Hacker News new | comments | show | ask | jobs | submit login

> Our feeling isn't that Java is bad it's that it shouldn't be the only option for big data processing. There are a lot of people that want to do this type of computing and a lot of them hate Java.

JVM != Java. It runs a wide variety of languages, and this is not just theory - you can do Spark in Python right now. "Every language I care about" was perhaps overly flippant, but between Groovy, Clojure and Scala there's something to suit most programming tastes.

Meanwhile I hate Linux, and Docker doesn't have a good answer for that; the suggestions I've seen for developing with Docker on other platforms boil down to "run Linux in a VM".

> Could you give an example of what could go wrong here? Docker prevents you from talking to the outside world so you can't call out to an outside service in the middle of a job or anything like that.

I'm more worried about forward compatibility, standardization - and partly attack surface I guess. I can run jars from 15 years ago, on today's JVM - and not because it bundles an old version; I can link today's programs against 15-year-old libraries and they'll just work. If a library I built against has disappeared from the internet, that's fine.

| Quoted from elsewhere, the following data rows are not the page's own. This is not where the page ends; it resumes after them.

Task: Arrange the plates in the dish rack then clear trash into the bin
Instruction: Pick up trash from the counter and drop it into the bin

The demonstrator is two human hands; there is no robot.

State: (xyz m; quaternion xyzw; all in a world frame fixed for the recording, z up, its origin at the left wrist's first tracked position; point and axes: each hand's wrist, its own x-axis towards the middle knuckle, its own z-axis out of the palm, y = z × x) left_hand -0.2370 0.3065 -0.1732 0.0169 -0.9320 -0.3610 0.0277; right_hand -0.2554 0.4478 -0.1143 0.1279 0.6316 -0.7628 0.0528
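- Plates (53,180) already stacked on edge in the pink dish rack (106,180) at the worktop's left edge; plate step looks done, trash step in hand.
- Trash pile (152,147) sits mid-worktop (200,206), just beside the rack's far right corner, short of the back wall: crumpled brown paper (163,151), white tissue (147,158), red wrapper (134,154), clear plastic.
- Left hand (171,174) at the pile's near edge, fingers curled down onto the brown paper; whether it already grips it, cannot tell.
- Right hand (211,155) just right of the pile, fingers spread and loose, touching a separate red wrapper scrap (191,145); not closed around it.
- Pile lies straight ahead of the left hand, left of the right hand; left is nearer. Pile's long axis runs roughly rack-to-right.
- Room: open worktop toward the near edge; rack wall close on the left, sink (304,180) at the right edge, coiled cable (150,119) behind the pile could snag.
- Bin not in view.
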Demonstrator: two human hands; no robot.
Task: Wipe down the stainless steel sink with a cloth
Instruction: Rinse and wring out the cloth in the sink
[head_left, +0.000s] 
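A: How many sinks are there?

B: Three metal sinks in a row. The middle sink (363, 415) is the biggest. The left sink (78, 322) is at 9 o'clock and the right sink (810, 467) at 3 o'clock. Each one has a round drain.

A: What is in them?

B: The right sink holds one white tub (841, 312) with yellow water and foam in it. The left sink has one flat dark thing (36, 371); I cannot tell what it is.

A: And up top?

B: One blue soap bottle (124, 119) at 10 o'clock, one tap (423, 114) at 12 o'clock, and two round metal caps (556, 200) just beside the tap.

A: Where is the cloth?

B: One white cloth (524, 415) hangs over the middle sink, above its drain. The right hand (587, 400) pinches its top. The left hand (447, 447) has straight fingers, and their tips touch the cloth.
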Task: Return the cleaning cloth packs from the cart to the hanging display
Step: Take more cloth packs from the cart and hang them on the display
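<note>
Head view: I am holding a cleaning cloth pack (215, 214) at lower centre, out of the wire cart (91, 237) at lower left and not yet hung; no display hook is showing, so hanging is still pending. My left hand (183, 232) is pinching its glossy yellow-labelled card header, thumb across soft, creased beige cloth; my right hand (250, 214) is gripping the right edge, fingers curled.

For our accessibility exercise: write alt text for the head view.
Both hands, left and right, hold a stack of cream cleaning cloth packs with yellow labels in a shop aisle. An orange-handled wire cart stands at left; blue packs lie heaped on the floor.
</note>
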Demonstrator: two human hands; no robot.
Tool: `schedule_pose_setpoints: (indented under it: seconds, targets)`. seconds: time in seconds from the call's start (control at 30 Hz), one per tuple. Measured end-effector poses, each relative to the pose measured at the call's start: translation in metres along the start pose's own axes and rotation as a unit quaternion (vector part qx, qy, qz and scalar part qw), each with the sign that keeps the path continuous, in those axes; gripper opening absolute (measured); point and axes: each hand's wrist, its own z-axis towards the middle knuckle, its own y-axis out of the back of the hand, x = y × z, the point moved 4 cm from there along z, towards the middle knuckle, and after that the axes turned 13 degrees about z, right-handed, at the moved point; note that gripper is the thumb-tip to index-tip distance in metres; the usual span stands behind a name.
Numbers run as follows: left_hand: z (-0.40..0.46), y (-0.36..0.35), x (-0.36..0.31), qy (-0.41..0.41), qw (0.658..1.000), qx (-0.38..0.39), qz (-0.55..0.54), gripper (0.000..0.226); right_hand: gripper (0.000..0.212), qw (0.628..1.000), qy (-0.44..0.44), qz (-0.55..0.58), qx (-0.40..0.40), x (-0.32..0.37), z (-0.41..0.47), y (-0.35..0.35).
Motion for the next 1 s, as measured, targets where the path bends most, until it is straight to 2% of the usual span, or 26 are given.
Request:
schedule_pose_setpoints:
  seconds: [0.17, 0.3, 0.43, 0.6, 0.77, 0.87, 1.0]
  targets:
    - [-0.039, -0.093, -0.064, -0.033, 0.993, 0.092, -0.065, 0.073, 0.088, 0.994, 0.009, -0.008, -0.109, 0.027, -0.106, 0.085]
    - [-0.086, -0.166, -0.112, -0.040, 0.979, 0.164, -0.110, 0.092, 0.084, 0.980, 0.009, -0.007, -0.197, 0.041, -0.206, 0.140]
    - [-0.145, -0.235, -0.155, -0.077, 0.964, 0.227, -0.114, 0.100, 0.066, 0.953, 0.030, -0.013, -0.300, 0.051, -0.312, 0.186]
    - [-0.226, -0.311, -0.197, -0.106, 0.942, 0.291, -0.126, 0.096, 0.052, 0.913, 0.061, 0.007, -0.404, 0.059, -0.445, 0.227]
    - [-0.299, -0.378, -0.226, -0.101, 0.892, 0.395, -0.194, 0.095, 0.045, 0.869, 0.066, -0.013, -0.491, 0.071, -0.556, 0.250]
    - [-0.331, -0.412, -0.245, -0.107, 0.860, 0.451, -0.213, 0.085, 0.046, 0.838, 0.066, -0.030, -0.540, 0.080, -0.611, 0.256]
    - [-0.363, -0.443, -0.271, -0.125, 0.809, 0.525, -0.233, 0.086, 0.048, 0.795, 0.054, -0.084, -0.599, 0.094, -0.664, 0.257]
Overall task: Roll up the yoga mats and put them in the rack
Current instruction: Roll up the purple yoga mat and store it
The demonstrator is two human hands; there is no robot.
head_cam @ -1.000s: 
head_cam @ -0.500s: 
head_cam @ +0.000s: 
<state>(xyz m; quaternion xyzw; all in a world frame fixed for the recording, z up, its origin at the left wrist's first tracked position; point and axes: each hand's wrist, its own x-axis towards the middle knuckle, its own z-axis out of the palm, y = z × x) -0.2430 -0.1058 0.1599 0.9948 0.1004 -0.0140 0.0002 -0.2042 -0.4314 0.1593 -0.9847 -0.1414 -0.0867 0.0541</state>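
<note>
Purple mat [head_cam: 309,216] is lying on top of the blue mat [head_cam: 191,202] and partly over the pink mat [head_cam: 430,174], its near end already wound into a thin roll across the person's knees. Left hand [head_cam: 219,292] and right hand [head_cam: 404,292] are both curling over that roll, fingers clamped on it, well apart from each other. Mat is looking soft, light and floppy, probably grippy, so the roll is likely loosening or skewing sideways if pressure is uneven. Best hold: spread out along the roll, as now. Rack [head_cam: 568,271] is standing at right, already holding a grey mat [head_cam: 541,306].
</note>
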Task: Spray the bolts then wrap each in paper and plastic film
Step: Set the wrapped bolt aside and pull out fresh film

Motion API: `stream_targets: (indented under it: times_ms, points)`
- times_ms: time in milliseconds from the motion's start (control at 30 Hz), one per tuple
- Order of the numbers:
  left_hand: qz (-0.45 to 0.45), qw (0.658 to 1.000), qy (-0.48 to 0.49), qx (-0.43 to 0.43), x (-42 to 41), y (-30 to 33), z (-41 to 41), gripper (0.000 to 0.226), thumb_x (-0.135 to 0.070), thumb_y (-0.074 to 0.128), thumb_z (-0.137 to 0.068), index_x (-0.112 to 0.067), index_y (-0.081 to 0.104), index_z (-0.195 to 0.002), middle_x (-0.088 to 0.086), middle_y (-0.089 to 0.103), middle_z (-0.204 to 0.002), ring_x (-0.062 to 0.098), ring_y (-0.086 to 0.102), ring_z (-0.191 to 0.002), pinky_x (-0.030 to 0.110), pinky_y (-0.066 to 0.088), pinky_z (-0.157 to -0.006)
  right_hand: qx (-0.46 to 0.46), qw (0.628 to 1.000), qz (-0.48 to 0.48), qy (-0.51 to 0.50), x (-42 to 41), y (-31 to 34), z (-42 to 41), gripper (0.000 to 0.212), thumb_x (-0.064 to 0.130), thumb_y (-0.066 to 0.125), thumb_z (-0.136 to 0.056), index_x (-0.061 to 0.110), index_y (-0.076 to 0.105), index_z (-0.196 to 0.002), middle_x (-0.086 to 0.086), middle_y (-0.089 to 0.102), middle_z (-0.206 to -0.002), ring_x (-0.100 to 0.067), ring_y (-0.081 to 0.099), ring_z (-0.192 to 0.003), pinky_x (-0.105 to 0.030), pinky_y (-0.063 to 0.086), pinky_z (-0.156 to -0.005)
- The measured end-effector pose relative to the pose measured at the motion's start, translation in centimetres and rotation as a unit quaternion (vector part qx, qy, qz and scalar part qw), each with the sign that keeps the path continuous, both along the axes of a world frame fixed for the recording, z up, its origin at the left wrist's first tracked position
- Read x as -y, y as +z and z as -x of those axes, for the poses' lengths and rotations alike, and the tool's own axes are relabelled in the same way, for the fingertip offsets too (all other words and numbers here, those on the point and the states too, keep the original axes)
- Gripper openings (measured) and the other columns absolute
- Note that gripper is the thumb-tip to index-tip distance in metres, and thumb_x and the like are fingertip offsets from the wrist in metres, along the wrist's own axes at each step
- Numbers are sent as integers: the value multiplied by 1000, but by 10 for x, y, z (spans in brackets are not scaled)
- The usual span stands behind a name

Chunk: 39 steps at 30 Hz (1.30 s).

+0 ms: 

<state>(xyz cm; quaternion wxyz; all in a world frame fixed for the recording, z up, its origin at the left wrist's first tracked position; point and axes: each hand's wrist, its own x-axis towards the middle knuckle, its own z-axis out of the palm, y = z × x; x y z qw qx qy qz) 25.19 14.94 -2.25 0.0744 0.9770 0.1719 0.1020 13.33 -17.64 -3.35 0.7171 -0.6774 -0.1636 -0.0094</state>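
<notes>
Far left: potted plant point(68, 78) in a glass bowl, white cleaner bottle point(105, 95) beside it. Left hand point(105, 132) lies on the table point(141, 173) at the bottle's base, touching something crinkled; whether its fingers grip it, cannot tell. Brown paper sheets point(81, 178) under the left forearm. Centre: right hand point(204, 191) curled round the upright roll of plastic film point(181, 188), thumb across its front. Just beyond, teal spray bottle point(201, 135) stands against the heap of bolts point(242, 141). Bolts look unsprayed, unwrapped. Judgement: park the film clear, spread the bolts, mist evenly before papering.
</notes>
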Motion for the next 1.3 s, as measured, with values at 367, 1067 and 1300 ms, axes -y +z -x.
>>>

Meanwhile I can't run linux binaries from 15 years ago (I did try with some of the loki games - maybe it's possible but it's decidedly nontrivial). Even if I found the right .sos, if I wanted to use a library with the ABI of ten years ago in my program, I'd have to rebuild the whole world. I guess I'm meant to rebuild my docker image, but that doesn't work if the library source is no longer available, and I'm not at all confident that the tooling does fully reproducible builds to the same extent as e.g. maven (from what I can see plenty of dockerfiles use unpinned versions).

Finally, the spec for the JVM is in one place, and it's published; apache harmony shows that a ground-up reimplementation is possible (that the TCK isn't open is very unfortunate, but the patents will expire sooner or later). I have a reasonable level of confidence that we'll always be able to run the jars we're producing today, without having to emulate x86s or what have you. Linux doesn't have a spec like that (yes the C code is available), and I don't think a ground-up reimplementation would be feasible.

> In Pachyderm job scheduling happens outside the user submitted containers. The job scheduler is what actually spins up the containers and pushes data through them. I'm afraid I don't understand what it would even mean for one of those containers to then do job scheduling itself.

Job scheduling was a poor example; I guess I'm thinking more things like e.g. running your own database on the cluster nodes, instead of talking to one outside the cluster via a proper interface. (Admittedly that's possible on hadoop with derby or h2).

Thinking about it more I guess it's less the service part and more the interface part that I'm worried about. A docker image could implement critical functionality with shell scripts. I bet they will. I've already spent too much of my life trying to get people to move away from shell scripts into something safer and more maintainable.

> between Groovy, Clojure and Scala there's something to suit most programming tastes

> the spec for the JVM is in one place, and it's published

Between Groovy, Clojure and Scala, there's something to suit most tastes on the scale of how much language specification there is. Scala has a published spec (along with many white papers on the R.I. internals), Clojure has its published spec in the comments in the source code, and Groovy actively changes the spec between versions to prevent addons and alternative implementations being built.

Sure, and I'd prefer people used the more specified options. But even if you have a Groovy library that you can't compile under modern Groovy, the bytecode will still run on new JVMs - more than you can say in the Docker case.

PySpark does not run Python code on the JVM. It uses py4j and it is slow as molasses. This has the benefit of supporting native Python libraries like NumPy. If you're not using such libraries you'd be better off using a JVM language, including Jython.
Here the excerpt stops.